I've heard that the children of two sisters are like siblings spiritually. If a woman gives her son to marry her sister's daughter this is forbidden, correct?

Does this make the union incest and the children of such a union mamzerim? Even if it was very common to marry cousins in the shtetls of Europe?

But the first-cousins who married -- their mothers were sisters.

  1. Halachically, are the children of such unions mamzerim?
  2. If a mamzer is unaware of his or her status and marries a regular Jew and has children with this Jew, are their children mamzerim?
  • 1
    Welcome to MiYodeya Temima. Great to have you learn with us!
    – mbloch
    Commented May 29, 2018 at 12:56
  • 3
    Can you source I've heard that the children of two sisters are like siblings spiritually? Never heard of that. Commented May 29, 2018 at 13:12
  • Your second question is unrelated to your first question, and therefore should probably be asked in a separate post.
    – Alex
    Commented May 29, 2018 at 17:25

2 Answers 2


Marriage between first cousins are allowed in Judaism.

aish.com writes explicitly

It is permitted under Torah law for cousins to marry. In fact, the Sages seem to view marriages between relatives as desirable. The Talmud recommends that a person marry his niece (Yevamot 62b). [...] The assumption is that a person will have an especially close relationship with a close relative, perhaps because of their likely similar personalities and values. The reasoning may be the same for a cousin, but the Talmud doesn't mention it. (I should point out that for a woman to marry her nephew is forbidden from the Torah – Leviticus 18:12-13.)

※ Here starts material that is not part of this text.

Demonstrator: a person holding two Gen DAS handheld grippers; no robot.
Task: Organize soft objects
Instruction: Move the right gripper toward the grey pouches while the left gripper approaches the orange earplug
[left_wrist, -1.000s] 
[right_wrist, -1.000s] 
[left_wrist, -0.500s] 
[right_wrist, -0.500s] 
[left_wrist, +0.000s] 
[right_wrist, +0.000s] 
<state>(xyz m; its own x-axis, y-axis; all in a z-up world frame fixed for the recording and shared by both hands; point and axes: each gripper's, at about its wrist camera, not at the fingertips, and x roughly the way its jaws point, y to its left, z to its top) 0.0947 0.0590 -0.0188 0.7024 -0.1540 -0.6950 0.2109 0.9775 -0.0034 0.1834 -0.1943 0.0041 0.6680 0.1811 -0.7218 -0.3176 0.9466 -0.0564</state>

Some point out that the daughters of Zelophehad married their cousins (Numbers 36:11) so the practice has good precedent. [...]

In terms of the genetic issues, [...] relatives who marry should be even more careful to do genetic screening in advance.

Note that a number of countries and US states forbid first-cousin marriage though.

Mamzerim are the children of an adulterous or incestuous union (e.g., a man and a married woman or of a brother and sister - but NOT of a man to to an unmarried woman). Any decisions on the status of their children need to be considered by a qualified rabbi as there might be ways to disqualify the marriage (e.g., on technical grounds) and avoid the mamzer status.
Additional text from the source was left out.